そして大介が発砲して一体のスカージを倒した事により正式に戦闘開始の合図が下されると、相手の群れは奇声を発しながら怯むことなく生存者を襲うべく突進を仕掛ける。
スカージたちの動きは鈍量だが、その数の多さが圧倒的に脅威だ。
「おい、アンナ! ガタガタと震えていないでアイツらの足を狙え! 足を止めりゃ、こっちにも勝機は生まれる!」
「ふぇっ!? わ、私に……でで、で、できますでしょうか……」
「出来る出来ないの問題じゃねぇ! やるしかねぇんだ! さっさと撃て! このままだと俺達もアイツらみたいに結晶人間の仲間入りだぞ!」
依然として腰を低くして怯えている様子のアンナに対し、大介は怒声を吐き捨てると何度も引き金を引いて、眼前に迫り来るスカージたちの胸部を撃ち抜き次々に殺していく。

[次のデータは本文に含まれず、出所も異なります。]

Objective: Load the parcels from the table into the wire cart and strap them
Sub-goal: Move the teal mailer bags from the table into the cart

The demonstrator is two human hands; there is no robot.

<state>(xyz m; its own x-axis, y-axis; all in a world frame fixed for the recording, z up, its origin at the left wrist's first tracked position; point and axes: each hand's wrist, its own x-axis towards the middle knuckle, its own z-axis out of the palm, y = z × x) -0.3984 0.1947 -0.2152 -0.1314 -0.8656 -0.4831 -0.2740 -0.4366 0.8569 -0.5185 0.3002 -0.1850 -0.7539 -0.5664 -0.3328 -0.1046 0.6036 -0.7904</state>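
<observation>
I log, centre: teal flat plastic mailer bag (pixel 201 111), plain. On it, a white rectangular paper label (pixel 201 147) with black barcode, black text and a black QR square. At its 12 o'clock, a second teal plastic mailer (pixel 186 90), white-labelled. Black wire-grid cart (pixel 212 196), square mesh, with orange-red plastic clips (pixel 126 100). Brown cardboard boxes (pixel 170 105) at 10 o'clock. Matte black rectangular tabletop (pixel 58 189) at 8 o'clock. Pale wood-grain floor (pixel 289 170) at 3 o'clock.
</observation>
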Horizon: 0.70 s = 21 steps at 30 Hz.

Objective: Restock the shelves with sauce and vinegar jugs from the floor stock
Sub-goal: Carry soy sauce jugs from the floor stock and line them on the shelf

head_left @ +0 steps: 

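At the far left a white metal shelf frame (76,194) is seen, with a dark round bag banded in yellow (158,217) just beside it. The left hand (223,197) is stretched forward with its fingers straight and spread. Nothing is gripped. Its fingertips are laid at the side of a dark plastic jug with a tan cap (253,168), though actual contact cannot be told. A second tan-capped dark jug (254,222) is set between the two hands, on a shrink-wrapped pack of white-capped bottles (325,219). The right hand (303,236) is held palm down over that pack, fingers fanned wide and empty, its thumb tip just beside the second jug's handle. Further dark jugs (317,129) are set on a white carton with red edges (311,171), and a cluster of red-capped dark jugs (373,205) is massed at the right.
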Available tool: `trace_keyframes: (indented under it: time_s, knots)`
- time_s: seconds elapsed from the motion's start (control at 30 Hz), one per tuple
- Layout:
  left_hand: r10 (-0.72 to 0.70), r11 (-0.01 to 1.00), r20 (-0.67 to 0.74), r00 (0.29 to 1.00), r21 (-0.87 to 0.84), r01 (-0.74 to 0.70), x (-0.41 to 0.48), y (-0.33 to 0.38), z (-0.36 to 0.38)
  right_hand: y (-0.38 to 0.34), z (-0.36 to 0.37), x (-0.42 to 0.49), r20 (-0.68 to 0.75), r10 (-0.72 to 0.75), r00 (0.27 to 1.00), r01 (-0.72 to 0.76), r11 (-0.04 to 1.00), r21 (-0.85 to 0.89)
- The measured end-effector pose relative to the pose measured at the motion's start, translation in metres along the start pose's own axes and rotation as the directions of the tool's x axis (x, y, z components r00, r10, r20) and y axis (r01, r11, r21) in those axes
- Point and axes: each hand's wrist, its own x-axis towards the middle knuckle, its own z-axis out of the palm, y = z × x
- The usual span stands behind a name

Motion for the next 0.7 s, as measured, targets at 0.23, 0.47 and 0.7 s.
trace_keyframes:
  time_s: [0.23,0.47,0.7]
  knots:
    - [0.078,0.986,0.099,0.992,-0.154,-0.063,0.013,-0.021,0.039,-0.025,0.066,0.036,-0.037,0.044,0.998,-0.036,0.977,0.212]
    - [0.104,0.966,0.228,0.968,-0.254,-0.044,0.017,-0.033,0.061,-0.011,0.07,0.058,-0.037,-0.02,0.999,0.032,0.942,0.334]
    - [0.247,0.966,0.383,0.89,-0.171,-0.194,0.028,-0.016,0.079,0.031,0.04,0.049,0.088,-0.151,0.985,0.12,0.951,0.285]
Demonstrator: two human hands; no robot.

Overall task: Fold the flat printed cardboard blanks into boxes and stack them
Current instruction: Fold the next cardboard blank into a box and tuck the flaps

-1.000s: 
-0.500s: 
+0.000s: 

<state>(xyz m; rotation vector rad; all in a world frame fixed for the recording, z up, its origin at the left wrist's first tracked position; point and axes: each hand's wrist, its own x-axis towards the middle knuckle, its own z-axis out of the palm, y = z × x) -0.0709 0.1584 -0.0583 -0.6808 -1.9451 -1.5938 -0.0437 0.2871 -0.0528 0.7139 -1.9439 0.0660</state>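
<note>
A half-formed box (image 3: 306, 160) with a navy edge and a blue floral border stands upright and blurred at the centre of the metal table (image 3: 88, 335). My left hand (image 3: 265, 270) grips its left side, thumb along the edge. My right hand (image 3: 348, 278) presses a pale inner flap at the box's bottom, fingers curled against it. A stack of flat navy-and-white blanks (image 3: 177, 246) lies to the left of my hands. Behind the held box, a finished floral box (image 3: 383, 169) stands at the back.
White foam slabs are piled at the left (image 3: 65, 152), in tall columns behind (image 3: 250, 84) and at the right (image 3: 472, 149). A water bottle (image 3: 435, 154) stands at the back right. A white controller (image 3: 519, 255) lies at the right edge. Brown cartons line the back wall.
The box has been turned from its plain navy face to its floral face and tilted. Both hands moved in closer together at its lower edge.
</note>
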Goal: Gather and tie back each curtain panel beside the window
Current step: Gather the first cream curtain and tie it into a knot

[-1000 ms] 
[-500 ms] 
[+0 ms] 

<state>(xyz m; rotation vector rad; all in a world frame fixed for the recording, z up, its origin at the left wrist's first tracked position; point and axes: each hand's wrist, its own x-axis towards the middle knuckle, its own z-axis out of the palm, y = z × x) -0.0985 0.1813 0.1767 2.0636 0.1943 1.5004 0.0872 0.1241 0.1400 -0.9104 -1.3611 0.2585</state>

そして大介は横から迫り来る二体のスカージを視界の端で捉えると、歴戦の兵士のように即座に次の標的へと狙いを定めてマグナムピストルの引き金を引いた。
しかし、マグナムピストルから弾が放たれることはなく、ただ撃鉄が空薬莢の尻を叩く虚しい音だけが鳴る。
つまり彼は、ここぞという所で、弾切れを起こしたという訳だ。
そして大介の銃撃から運よく逃れる事の出来た強運を持つ、二体のスカージは奇声を発しながら彼へと急速に接近すると、軽く飛び跳ねて襲い掛かる。
だが次の瞬間、先程まで彼の足元で屈みながら震えていたアンナが、眉を八の字にさせて弱気な表情を見せつつも立ち上がると、全身を小刻みに揺らしながら拳銃を両手で構えて引き金を数回ほど引いた。
すると彼女の拳銃から放たれた弾丸は、奇跡的に大介に飛び掛かるスカージ二体の胸部を撃ち抜き、彼らは鈍い呻き声を上げながら地面に崩れ落ちる。
「おい、まじかよ! やればできるじゃねぇか!」
自身の目の前で二体のスカージが地に伏せた事により、大介は両腕を広げながら彼女の銃の腕前を褒めると、右足でスカージたちの頭部を踏みつぶして完全なる止めを刺した。
そして彼は即座に懐に手を入れて新品の弾を取り出し、流れ作業のようにマグナムピストルへと装填していき、次々に絶えず襲い掛かりに来るスカージたちを撃ち抜いてゆく。
その狙いは正確無比で、頭部や胸を容赦なく撃ち抜く度に、スカージたちは次々と倒れて地に伏せる。
しかし、それでもスカージたちの数は減る気配を見せない。